While I was at home, I thought about what Finn could do all the time and I never once cried. But standing there in the shower, on the doorstep of losing my virginity, thinking that Finn could kick me out and I'd never see Hamilton again was too much. I could feel my eyes watering and had to bite my lip to keep them from falling. Hamilton must have realized the moment was over because he turned off the water. Wrapped in towels, we went and sat on his bed. I needed him to just hold me and keep telling me we could find a way for me to stay at Rawley. I apologized for, once again, ruining our big moment. He told me I was being silly, nothing was ruined. He said it had been the most incredible 24 hours of his life and when it was meant to happen, we would take the next step. I asked him what he meant by "meant to happen." Didn't he want to anymore? He replied with a rather enthusiastic "hell, yes!" and put my hand over the rather hard bulge in his towel to prove it. Then he explained that maybe we were rushing things a little right now because we were both afraid I might not be there later. He was right, maybe we were. We talked about it more and agreed that we should wait until after I talk to Finn before taking that final step.

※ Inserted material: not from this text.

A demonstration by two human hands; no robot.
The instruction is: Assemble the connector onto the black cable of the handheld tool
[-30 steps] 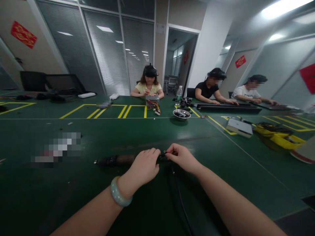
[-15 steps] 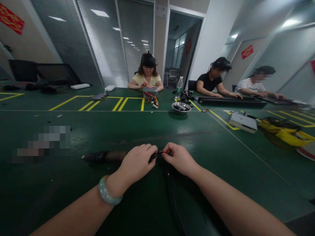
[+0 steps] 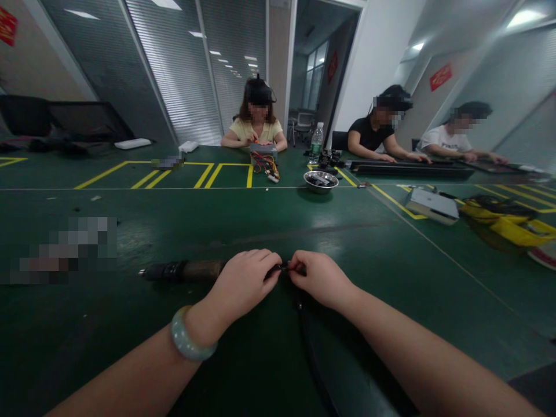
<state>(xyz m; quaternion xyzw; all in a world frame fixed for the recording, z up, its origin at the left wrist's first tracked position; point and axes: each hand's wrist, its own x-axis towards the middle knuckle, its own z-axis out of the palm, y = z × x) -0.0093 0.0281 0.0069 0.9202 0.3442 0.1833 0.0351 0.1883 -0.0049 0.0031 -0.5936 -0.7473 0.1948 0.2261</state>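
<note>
An electric screwdriver [image 3: 182, 270] with a dark, worn body lies across the green table, its metal tip pointing left. My left hand [image 3: 245, 284], with a pale green bangle on the wrist, is wrapped over its rear end. Thumb and fingertips of my right hand [image 3: 319, 278] pinch a small dark cable plug [image 3: 285, 267] at that rear end. Whether the plug is seated I cannot tell, as my fingers cover most of it. From beneath my right hand a black cable [image 3: 309, 341] runs down toward the near edge.
Farther back stand a metal bowl [image 3: 320, 184] of small dark parts and a water bottle [image 3: 317, 143]. To the right lie a silver box [image 3: 432, 205] and a yellow bin [image 3: 523, 230]. Across the table a person handles a grey box with wires [image 3: 264, 153]; two more people sit right.
My right hand's fingertips and the plug have come up against the screwdriver's rear end, closing the small gap seen before. The whole view has shifted slightly.
</note>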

That doesn't mean we didn't have a lot more fun, though! We talked about a lot of things, but most of the day was spent making out and exploring each other. It felt so good to be able to touch, look and explore freely. And not just the obvious places - places like his ankles, too. He has such sexy legs and his bare ankles are just icing on the cake. I could spend hours running my fingertips from his ankles to his thighs, just tracing every curve. And when he does stuff like that to me? Well, it's fireworks better than any Fourth of July. I can totally see why people make such a big deal about sex and stuff.

We finally had to admit that we were starving and since his parents would be home soon, we decided to go eat at the diner. I hated having to go out as a boy again, but it was too risky to go out in my shorts and halter-top. If by some miracle, Finn lets me stay, I didn't want to blow it by getting caught by someone else. After dinner, he walked me to Bella's. We hung out with her for a while before Hamilton had to get home to his parents. It was so hard to let him go after our amazing day together. I don't know what I'm going to do if I have to leave Rawley!

So now I'm here at Bella's. I'm writing while she's finishing up some work and then we are going to watch movies and eat popcorn. Somewhere in there I have to work up the courage to face Finn tomorrow. I want to see him as early as possible, too. I need to get this over with so I can stop worrying and start making plans. If he just kicks me out, I need to get into another school quickly. If he turns me in to the school administration, I have to tell my mom about all this before the Dean calls her and Hamilton is going to need to have a long talk with his parents, too. Tomorrow could be one very ugly day.